One of the things that I find fascinating is the "volleyball canyon" regarding the mental game. My amazement comes from when you ask a coach first, what percentage of the game do they think is mental - and they reply on the average, "eighty percent." Then I ask how much they feel they are training mentally in practice, and the response is on average "ten percent."

I also think this is why my coaching philosophy can be summed up in three words " Develop Amazing Leaders," as even these writings and suggestions are working to that end. Thus in my practices, my goals include as examples to:

  • get my players to understand why a coach is doing what they are doing<
  • teach where to serve themselves (and why) - so that during the match - you will never see me calling serving zones in a match
  • understand and guide how they can impact the flow and speed of a match - so that by the end of the season, I seek that the captain/team can be calling the match
  • hear and guide their thoughts and decision making - so that time outs go from coach input only, to player input/discussion by season's end.

So to those coaches reading this blog, you have seen, as part of the effort to grow the game, several books to read to better assist you as a leader of our sport into bettering the experience everyone has in our sport. That is a core concept within our sport on the court - to better the ball - and is no less important to everyone off the court. Today's reading suggestion, The Art of Strategy, will help anyone, including coaches and parents, on how the science of Game theory impacts every part of our lives.

Perhaps I should first quote Steven Levitt, coauthor of Freakonomics. I have raved about Levitt's book before, so when he says "This wonderful book proves that game theory is too interesting and important to be relegated to arcane academic journals. I am hard-pressed to think of another book I've read that can match the combination of practical insights and reading enjoyment in The Art of Strategy. I liked it so much I read it twice" - I react.

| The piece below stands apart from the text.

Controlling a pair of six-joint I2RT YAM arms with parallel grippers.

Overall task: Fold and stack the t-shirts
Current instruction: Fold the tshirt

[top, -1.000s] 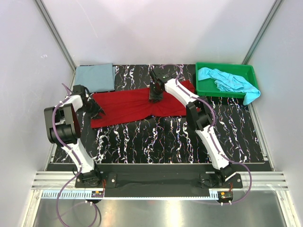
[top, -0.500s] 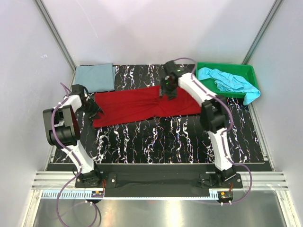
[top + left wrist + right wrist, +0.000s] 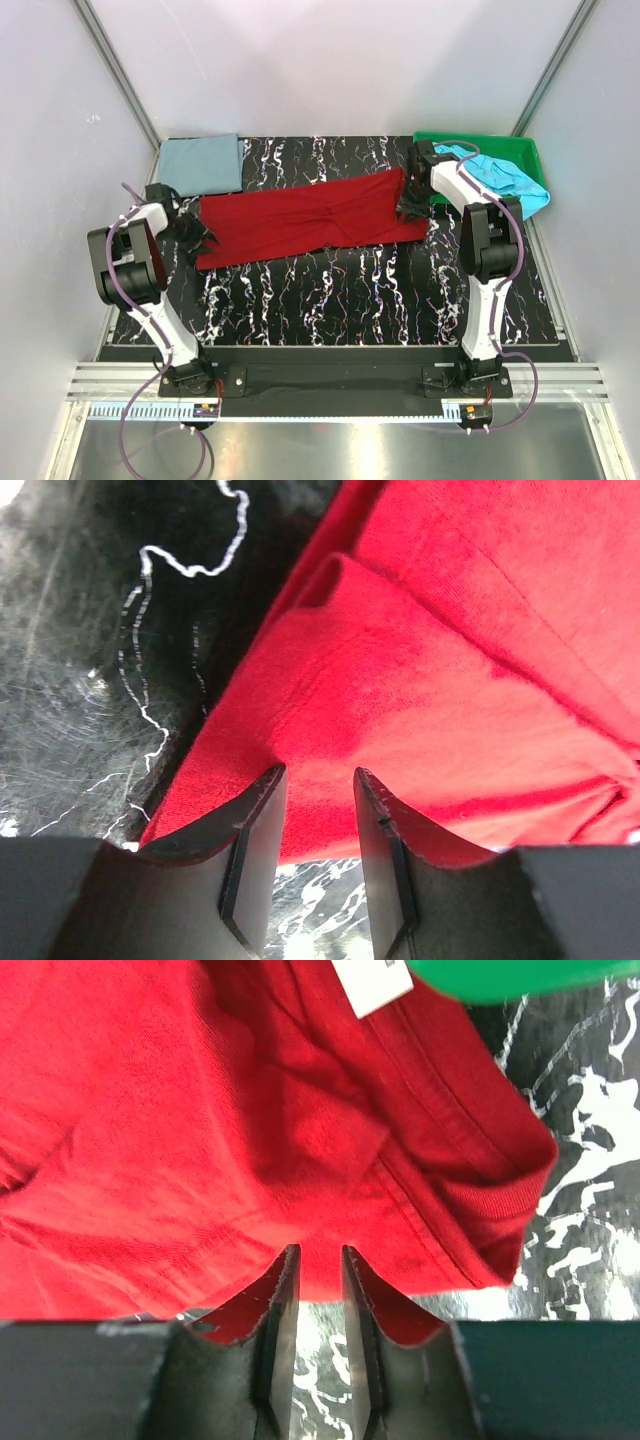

Game theory is a relatively new science - some seventy years in existence is all. You might have seen it first in "The Beautiful Mind" movie. There have been two Nobel prizes awarded in the science - in 1994 to Harsanyi, Nash and Selten, and in 2005 to Aumann and Schelling. When you add in work in mechanism design and information economics, both closely game theory connected, we can add the 1996 Nobel Prize to Vickrey and Mirrless, the 2001 prize to Akerlof, Spence and Stiglitz and as recently as 2007 to Hurwicz, Maskin and Myerson. I share these names so you might google more on their writings, after you get through reading Avinash Dixit and Barry Nalebuff's book, who also authored Thinking Strategically in 1991.

If I have not scared you off yet by noting all this Nobel Prize stuff, I think you will find this book a great guide to being a better coach. Unlike their first book, this new one not only brings to light new research, applications and development in game theory - it is far better in weaving how cooperation, not just competition, to make the best strategic decisions. The author's first preface in 1991 wrote "strategic thinking is the art of outdoing an adversary, knowing that the adversary is trying to do the same thing to you." They now add "It is also the art of finding ways to cooperate, even when others are motivated by self-interest, not benevolence. It is the art of convincing others, and even yourself, to do what you say. It is the art of interpreting and revealing information. It is the art of putting yourself in others' shoes so as to predict and influence what they do." Indeed, Nalebuff even coined the word, and wrote a book in 1996 called Co-opetition.

Some might think, from my previous reading suggestions, like Predictably Irrational, that it is not possible to bring game theory into the mix. The authors write "some of the most exciting new insights have come from the recent advances in behavioral game theory, which incorporates human psychology and biases into the mix and thus adds a social element to the theory. As a result, game theory now does a much better job dealing with people as they are, rather than as we might like them to be. We incorporate these insights into our discussions....game theory is too interesting and important to leave to the academic journals. The insights prove useful in many endeavors - business, politics, sports, and everyday social interactions. Thus we translated the important insights back into English and replaced theoretical arguments with illustrative examples and case studies."

When a book by page five is showing what game Microsoft CEO Steven Ballmer is using in job interviews, and by page eight, has asides called "Trip to the Gym" (thanks to Financial Times book critic Andrew St. George saying back in 1991 "it is a trip to the gym for the reasoning facilities"), and their #3 strategy tale as "The Hot Hand," -- I am hooked. I know it is part of a coach's way of adding deliberate practice to our training, so we can better train our athletes and interact with those we are impacting.